8-K 1 d8k.htm FORM 8-K Form 8-K

 

 

UNITED STATES

SECURITIES AND EXCHANGE COMMISSION

Washington, D.C. 20549

 

 

FORM 8-K

 

 

CURRENT REPORT

Pursuant to Section 13 or 15(d) of the Securities Exchange Act of 1934

Date of Report (Date of earliest event reported): January 31, 2008

 

 

eOn Communications Corporation

(Exact name of registrant as specified in its charter)

 

 

 

Delaware   000-26399   62-1482176
(State or other jurisdiction
of incorporation)
  (Commission File Number)   (IRS Employer
Identification Number)

 

185 Martinvale Lane
San Jose, CA
  30144
(Address of principal executive offices)   (Zip Code)

Registrant’s telephone number, including area code: 770-423-2200

Not Applicable

(Former name or former address, if changed since last report)

 

 

Check the appropriate box below if the Form 8-K filing is intended to simultaneously satisfy the filing obligation of the registrant under any of the following provisions (see General Instruction A.2. below):

 

¨ Written communications pursuant to Rule 425 under the Securities Act (17 CFR 230.425)

 

¨ Soliciting material pursuant to Rule 14a-12 under the Exchange Act (17 CFR 240.14a-12)

 

¨ Pre-commencement communications pursuant to Rule 14d-2(b) under the Exchange Act (17 CFR 240.14d-2(b))

 

¨ Pre-commencement communications pursuant to Rule 13e-4(c) under the Exchange Act (17 CFR 240.13e-4(c))

 

 

 

 


SECTION 1 – REGISTRANT’S BUSINESS AND OPERATIONS

Item 3.01. Notice of Delisting or Failure to Satisfy a Continued Listing Rule or Standard; Transfer of Listing

On January 31, 2008, the Company received a NASDAQ Staff Determination Letter from the NASDAQ Stock Market.

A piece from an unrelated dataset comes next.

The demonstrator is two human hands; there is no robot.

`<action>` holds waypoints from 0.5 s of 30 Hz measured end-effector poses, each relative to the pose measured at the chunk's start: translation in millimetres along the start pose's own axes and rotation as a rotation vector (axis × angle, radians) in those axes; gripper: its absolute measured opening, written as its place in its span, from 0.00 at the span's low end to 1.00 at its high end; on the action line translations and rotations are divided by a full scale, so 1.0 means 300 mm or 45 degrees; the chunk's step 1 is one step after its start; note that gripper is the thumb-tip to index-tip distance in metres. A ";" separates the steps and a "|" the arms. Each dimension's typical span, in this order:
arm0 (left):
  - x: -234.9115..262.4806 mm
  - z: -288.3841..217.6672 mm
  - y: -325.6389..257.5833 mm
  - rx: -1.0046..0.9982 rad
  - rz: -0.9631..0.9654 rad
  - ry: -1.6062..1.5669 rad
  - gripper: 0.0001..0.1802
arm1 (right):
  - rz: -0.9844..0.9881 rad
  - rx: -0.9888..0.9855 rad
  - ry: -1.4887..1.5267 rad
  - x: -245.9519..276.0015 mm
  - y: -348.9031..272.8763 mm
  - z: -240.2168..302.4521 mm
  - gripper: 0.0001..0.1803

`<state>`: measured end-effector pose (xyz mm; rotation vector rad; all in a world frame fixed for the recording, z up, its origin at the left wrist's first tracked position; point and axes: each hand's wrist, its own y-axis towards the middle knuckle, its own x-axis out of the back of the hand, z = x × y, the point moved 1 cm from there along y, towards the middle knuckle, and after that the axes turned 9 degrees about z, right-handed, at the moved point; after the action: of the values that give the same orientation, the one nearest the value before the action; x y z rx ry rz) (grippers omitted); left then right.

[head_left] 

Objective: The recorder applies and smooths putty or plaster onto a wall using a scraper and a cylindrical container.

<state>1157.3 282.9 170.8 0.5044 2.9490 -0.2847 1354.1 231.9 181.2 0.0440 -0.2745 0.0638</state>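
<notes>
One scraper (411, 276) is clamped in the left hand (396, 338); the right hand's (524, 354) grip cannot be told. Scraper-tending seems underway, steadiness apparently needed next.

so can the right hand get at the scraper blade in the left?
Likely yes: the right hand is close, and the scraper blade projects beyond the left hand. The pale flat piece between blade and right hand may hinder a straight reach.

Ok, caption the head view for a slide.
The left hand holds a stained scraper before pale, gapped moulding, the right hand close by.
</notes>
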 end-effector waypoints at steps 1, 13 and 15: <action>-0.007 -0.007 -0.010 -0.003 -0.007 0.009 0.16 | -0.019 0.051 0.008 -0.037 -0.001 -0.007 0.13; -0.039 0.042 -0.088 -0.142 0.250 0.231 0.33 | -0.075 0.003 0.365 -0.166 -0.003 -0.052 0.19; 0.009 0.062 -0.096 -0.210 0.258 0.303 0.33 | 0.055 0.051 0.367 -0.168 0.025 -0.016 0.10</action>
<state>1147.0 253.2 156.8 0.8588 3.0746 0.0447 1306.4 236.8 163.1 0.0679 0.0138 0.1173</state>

The letter states that the Staff has determined the Company failed to regain compliance with the minimum closing bid price of $1.00 by January 30, 2008, and that unless the Company requests an appeal of the determination, trading of the Company’s common stock will be suspended at the opening of business on February 11, 2008, and a Form 25-NSE will be filed with the SEC, which will remove the Company’s securities from listing and registration on The Nasdaq Stock Market.

Under the Nasdaq rules, the Company is entitled to and has requested a hearing before a Nasdaq Listing Qualifications Panel to review the Staff Determination and the Company’s plan to regain compliance. The suspension of the Company’s listing will be stayed pending the Panel’s decision. There can be no assurance the Panel will grant the Company’s request for continued listing.

In the event the Company’s common stock is delisted from Nasdaq’s Capital Market, the Company intends to work with its market makers as necessary to obtain quotation on the OTC Bulletin Board market.

The Company issued a press release to announce the Staff Determination, a copy of which is attached hereto as Exhibit 99.1.

Exhibits:

 

Exhibit
Number

  

Description of Exhibit

99.1    Press release announcing receipt of Nasdaq letter.


SIGNATURE

Pursuant to the requirements of the Securities Exchange Act of 1934, the registrant has duly caused this report to be signed on its behalf by the undersigned hereunto duly authorized.

 

Date: February 6, 2008
EON COMMUNICATIONS CORPORATION
By:   /s/ Stephen R. Bowling
  Stephen R. Bowling
  Vice President and Chief Financial Officer


Exhibit Index

 

Exhibit
Number

  

Description of Exhibit

99.1    Press release announcing receipt of Nasdaq letter.